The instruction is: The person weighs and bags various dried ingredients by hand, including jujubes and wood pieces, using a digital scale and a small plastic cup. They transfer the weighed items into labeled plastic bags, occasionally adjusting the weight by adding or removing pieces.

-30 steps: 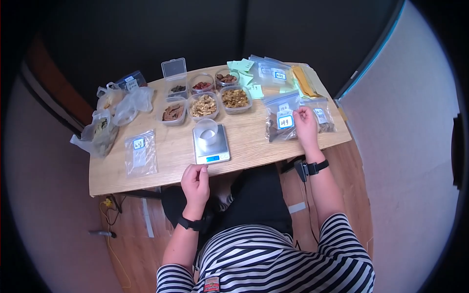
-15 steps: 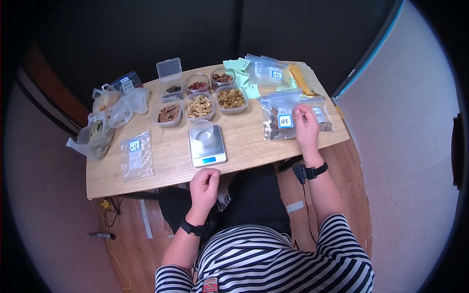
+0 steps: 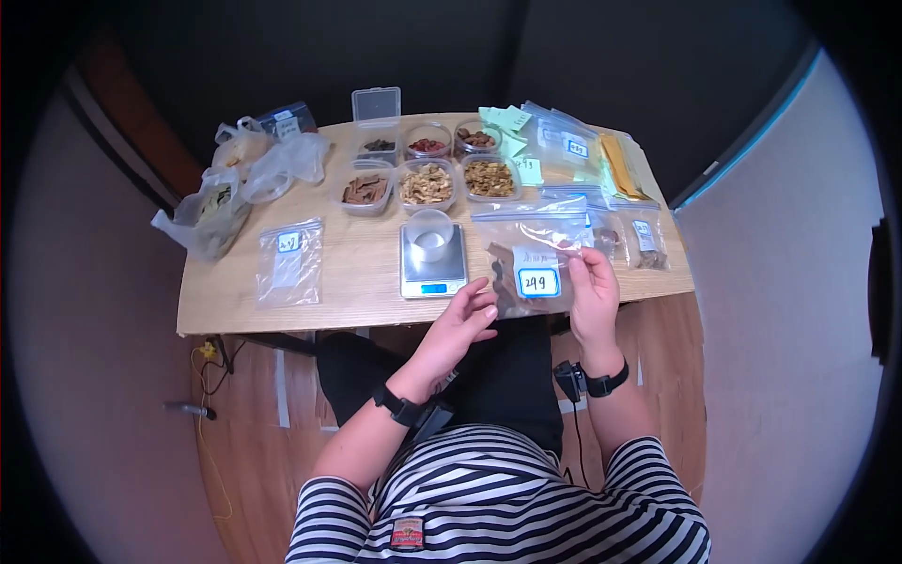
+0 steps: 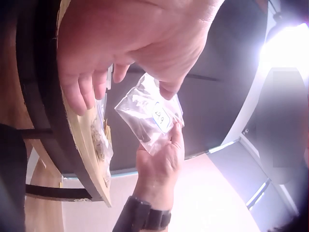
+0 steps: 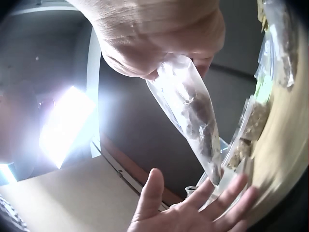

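My right hand (image 3: 594, 299) pinches the right edge of a clear zip bag (image 3: 537, 258) between thumb and fingers, above the table's front edge. Dark brown pieces fill the lower part of the bag, and a blue-framed label on it looks like "29g". The left hand (image 3: 458, 329) is beside the bag's lower left side, fingers spread and holding nothing. Seen from the right wrist, the left fingers (image 5: 226, 195) reach right up to the bag's bottom corner. A small digital scale (image 3: 418, 268) with a clear plastic cup (image 3: 430, 237) on it stands left of the bag.
Several clear tubs of dried goods, such as one with brown bark-like strips (image 3: 366, 190), stand behind the scale. A flat labelled zip bag (image 3: 289, 268) lies to the left, near white plastic bags (image 3: 221, 202). More filled bags (image 3: 648, 246), green notes (image 3: 507, 119) and a yellow envelope (image 3: 615, 164) lie right.
My right hand has lifted the labelled bag off the table's right side and brought it left, toward the body. The left hand has moved up and right toward the bag, its fingers spreading.
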Tool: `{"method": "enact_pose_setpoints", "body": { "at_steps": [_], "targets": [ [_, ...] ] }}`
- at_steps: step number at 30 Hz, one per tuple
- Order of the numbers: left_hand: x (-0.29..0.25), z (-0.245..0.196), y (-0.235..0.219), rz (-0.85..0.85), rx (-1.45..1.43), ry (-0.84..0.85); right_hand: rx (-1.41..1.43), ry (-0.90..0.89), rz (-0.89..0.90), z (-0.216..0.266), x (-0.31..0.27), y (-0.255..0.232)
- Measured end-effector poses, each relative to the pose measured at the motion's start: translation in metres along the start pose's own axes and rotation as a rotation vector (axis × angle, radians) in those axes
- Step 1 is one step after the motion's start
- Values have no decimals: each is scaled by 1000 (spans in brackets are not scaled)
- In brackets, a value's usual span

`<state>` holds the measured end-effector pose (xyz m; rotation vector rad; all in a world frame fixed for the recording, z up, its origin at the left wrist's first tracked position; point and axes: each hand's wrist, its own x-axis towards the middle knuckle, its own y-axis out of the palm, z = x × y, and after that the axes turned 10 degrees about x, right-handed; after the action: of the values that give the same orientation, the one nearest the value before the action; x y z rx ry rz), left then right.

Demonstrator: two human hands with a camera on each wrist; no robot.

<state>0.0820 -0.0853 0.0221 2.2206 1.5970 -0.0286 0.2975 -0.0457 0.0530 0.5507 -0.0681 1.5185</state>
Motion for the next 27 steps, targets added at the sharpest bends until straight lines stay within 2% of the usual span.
{"method": "enact_pose_setpoints", "body": {
  "at_steps": [1, 3, 4, 8, 12, 14, 15, 18, 19, 21, 22, 24, 27],
  "targets": [
    [-2, -1, -2, -12, -3, -1, 73, 6, 4, -1, -4, 3],
    [-5, -7, -2, 130, -291, -30, 147, 44, 25, 0, -11, 12],
    [-7, -13, 1, 170, -329, 27, 213, 79, 36, 0, -14, 16],
    [-8, -13, -9, 201, -345, 7, 145, 152, 79, -4, -22, 20],
    [-17, -15, -18, 112, -172, 38, 110, 172, 148, 4, -20, 20],
    [-22, -15, -22, 72, -114, 57, 41, 44, 81, 14, -15, 26],
    [-23, -14, -25, 72, -80, 76, 40, 46, 83, 19, -12, 28],
    [-27, -13, -30, 73, 4, 104, -368, -307, 107, 41, -1, 39],
    [-27, -13, -30, 72, 54, 115, -370, -307, 105, 51, 2, 43],
    [-31, -18, -26, 69, 76, 115, -731, -450, 245, 70, 6, 51],
    [-33, -22, -24, 64, 97, 117, -732, -449, 242, 78, 9, 58],
    [-38, -28, -17, 43, 83, 138, -964, -481, 372, 87, 15, 71],
    [-40, -26, -17, 18, 82, 138, -1012, -431, 435, 80, 16, 73]
  ]
}}
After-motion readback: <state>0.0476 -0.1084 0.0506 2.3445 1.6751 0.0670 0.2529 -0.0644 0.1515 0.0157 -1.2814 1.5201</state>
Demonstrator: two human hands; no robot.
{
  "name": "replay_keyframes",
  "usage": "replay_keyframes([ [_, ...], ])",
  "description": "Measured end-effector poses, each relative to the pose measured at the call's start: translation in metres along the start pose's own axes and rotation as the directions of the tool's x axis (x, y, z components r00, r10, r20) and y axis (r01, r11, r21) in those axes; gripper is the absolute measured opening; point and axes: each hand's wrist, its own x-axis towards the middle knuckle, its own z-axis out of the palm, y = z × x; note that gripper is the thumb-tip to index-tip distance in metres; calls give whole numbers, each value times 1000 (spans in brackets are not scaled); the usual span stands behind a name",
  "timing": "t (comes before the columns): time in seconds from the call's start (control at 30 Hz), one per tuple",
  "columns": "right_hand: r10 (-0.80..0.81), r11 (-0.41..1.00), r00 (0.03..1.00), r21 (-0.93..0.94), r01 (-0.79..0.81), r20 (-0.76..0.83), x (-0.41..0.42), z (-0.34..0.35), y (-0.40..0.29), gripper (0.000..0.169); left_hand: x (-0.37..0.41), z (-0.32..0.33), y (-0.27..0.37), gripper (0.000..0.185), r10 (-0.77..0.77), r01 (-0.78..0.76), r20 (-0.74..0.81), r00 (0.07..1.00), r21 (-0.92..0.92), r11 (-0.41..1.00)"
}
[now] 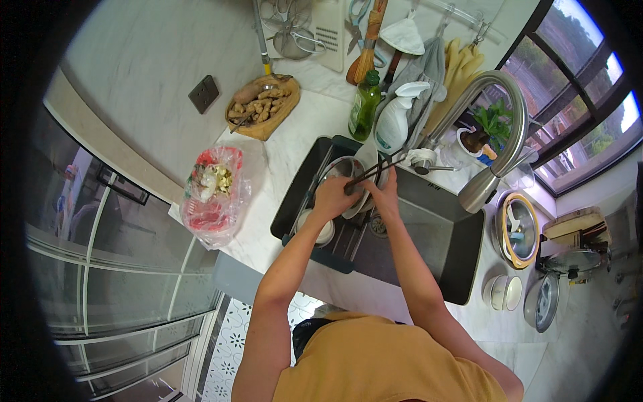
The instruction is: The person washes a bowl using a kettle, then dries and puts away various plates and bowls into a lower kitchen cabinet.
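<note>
My left hand (335, 198) is closed around a bundle of dark chopsticks (378, 171), which points up and to the right over the rack. Beside it, my right hand (385, 197) has thumb and fingers on either side of a pale dish (383, 177) at the rack's right edge. Its grip is partly hidden by the chopsticks. A dark dish rack (329, 262) spans the left part of the sink. In it stand a bowl (344, 165), a white dish or spoon (367, 155) behind the chopsticks, and a small white bowl (325, 234) below my left forearm.
Beyond the dark sink (427, 226) stand a green soap bottle (365, 108) and a white spray bottle (395, 123). A steel faucet (517, 118) arches over its right side. A ginger basket (263, 113) and bagged food (213, 193) sit left; bowls (505, 292) and a steel basin (520, 231) right.
</note>
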Motion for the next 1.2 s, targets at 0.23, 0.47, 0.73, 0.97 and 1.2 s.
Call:
replay_keyframes([
  [0.23,174,879,977,429,-210,121,-14,-13,-8,83,-11,-14,-32,24,-157,63,-159,975,-479,875],
  [0.47,-153,988,967,-47,146,-203,-76,-25,9,38,-48,-34,-60,25,-384,258,-124,915,-550,794],
  [0.73,287,958,785,-150,-245,549,-104,67,15,57,-83,-38,-65,36,-568,534,-117,814,-230,813],
  [0.97,462,883,800,-280,-376,382,-93,105,43,78,-97,-30,-38,33,-577,577,-173,799,-50,815],
  [1.2,587,632,755,418,-652,291,-107,111,45,59,-108,-20,-58,33,-554,542,-184,812,-116,832],
])
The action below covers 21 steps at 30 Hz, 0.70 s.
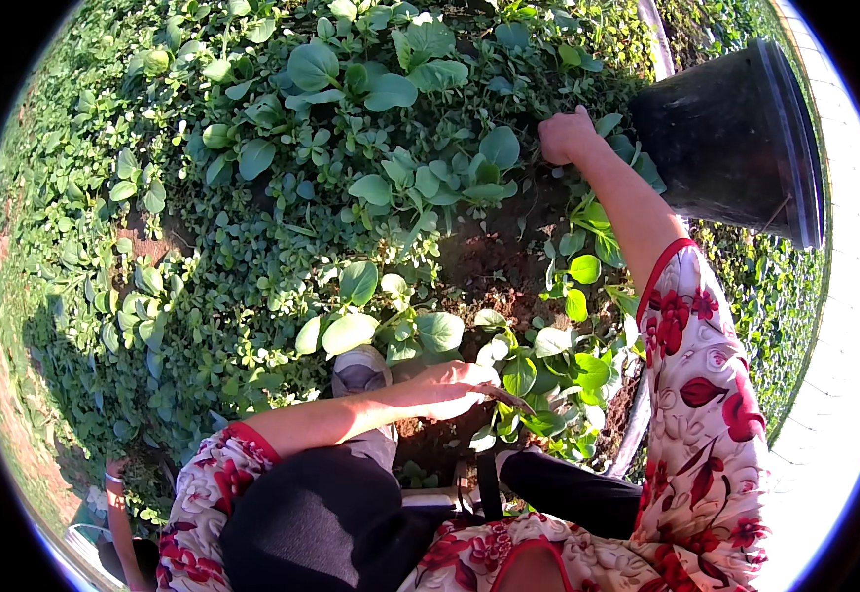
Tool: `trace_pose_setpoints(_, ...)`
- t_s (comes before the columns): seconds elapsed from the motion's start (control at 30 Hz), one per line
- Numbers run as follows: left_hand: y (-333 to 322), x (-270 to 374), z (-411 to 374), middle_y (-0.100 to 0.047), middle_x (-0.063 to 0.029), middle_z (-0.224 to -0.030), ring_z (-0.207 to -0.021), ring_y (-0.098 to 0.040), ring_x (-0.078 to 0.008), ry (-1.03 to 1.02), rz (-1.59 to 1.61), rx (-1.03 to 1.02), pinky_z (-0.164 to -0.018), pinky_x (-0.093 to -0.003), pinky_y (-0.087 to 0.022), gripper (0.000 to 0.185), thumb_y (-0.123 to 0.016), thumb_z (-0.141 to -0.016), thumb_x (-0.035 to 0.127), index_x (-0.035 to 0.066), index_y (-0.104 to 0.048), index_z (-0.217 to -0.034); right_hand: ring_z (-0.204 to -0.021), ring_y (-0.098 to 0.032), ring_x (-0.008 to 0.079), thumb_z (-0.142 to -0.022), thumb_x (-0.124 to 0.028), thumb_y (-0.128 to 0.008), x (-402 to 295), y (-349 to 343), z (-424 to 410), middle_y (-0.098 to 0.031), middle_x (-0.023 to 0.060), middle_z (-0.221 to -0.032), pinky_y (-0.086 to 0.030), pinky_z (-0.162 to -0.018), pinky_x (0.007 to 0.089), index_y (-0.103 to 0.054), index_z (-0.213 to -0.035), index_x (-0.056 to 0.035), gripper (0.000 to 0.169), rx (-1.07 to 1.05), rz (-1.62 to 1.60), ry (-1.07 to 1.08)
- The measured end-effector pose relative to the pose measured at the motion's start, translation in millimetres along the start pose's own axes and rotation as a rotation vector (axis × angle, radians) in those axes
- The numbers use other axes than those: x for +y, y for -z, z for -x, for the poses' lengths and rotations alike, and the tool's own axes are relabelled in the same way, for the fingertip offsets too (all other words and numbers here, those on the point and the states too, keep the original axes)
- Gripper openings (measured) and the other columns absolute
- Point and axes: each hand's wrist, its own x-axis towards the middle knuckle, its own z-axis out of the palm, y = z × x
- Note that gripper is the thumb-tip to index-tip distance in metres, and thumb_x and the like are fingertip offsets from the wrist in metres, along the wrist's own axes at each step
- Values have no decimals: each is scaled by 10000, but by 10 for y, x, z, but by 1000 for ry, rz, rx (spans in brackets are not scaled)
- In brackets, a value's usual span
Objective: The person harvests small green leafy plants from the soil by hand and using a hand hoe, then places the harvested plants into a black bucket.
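My left hand (448,388) is closed around a small hand tool with a dark, slightly curved end (508,398). That end points right, into a broad-leaved green seedling (548,370) in front of my legs. Farther out, my right hand (567,137) reaches down with curled fingers into low weeds (526,111) beside a black plastic bucket (726,140). Its fingertips are hidden, so whether it grips any stems is unclear. Another broad-leaved plant (430,177) grows left of this hand, and bare reddish soil (482,251) shows between the two hands.
Dense small-leaved weeds (252,222) cover the ground on the left. A pale hose (633,429) runs along the right side. My shoe (361,370) stands near my left forearm. At the lower left are another person's arm (116,510) and part of a pale container (86,544).
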Motion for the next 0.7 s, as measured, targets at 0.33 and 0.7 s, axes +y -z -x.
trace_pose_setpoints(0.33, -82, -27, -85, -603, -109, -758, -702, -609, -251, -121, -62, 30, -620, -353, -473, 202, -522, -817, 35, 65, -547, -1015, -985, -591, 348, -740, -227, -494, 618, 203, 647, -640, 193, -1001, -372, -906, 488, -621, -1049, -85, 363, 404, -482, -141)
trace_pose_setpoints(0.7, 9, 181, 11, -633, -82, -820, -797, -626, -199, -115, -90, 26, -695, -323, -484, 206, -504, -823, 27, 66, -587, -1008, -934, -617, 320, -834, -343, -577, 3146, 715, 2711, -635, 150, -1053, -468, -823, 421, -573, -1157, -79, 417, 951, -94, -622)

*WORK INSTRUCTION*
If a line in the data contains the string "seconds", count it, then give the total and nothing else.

*SOLUTION TO THE EXERCISE*
2